* _Task prompt_:
Write out the data below in full. Keep it exact.

* _Data excerpt_:
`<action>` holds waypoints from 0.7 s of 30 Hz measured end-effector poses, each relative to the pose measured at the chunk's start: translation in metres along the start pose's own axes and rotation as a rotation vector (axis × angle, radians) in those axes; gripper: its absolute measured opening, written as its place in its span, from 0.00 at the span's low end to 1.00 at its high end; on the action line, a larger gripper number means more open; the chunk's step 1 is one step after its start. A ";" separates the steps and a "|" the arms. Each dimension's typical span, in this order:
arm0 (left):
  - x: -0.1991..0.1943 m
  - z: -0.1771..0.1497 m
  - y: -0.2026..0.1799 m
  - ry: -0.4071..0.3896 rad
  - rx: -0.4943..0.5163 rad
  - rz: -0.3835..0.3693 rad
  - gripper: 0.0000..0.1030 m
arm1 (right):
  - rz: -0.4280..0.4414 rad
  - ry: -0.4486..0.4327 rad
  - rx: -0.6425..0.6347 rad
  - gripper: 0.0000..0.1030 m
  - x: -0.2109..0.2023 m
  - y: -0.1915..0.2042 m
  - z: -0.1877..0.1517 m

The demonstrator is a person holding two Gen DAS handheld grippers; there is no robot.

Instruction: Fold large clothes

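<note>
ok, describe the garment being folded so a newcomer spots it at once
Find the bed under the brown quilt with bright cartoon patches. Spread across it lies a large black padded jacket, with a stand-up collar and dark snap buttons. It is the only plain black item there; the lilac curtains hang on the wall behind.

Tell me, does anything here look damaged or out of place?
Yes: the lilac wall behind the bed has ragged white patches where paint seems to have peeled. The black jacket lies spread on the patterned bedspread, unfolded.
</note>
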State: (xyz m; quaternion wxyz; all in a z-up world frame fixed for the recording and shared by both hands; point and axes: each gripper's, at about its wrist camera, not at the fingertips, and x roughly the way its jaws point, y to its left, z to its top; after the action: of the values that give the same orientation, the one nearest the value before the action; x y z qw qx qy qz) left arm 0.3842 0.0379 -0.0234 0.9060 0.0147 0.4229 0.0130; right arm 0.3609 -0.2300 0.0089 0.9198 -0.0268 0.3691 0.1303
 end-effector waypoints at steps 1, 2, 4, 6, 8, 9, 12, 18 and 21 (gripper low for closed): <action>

* _Exercise response_:
`<action>` holds waypoints from 0.7 s of 30 Hz measured end-effector poses, each relative to the pose measured at the chunk's start: translation in metres along the start pose's own axes and rotation as a rotation vector (axis × angle, radians) in those axes; gripper: its absolute measured opening, written as its place in its span, from 0.00 at the span's low end to 1.00 at its high end; on the action line, a larger gripper number means more open; the chunk's step 1 is one step after its start. A ";" separates the steps and a "|" the arms. Each dimension's typical span, in this order:
arm0 (left):
  - x: -0.1991..0.1943 m
  - z: -0.1771..0.1497 m
  - y: -0.2026..0.1799 m
  - ry: -0.4071..0.3896 rad
  - rx: -0.4943..0.5163 rad
  - rz: -0.3835..0.3693 rad
  - gripper: 0.0000..0.1030 m
arm1 (right):
  - rz: -0.4280..0.4414 rad
  - ry: -0.4486..0.4327 rad
  - rx: -0.6425..0.6347 rad
  - gripper: 0.0000..0.1030 m
  - x: -0.2109..0.2023 m
  - y: -0.1915..0.2042 m
  - z: -0.1877..0.1517 m

The demonstrator is a person holding two Gen DAS handheld grippers; there is no robot.

Instruction: Fold large clothes

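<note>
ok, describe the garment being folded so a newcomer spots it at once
Find the bed under the brown quilt with bright cartoon patches. Spread across it lies a large black padded jacket, with a stand-up collar and dark snap buttons. It is the only plain black item there; the lilac curtains hang on the wall behind.

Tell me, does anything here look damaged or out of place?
Yes: the lilac wall behind the bed has ragged white patches where paint seems to have peeled. The black jacket lies spread on the patterned bedspread, unfolded.
</note>
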State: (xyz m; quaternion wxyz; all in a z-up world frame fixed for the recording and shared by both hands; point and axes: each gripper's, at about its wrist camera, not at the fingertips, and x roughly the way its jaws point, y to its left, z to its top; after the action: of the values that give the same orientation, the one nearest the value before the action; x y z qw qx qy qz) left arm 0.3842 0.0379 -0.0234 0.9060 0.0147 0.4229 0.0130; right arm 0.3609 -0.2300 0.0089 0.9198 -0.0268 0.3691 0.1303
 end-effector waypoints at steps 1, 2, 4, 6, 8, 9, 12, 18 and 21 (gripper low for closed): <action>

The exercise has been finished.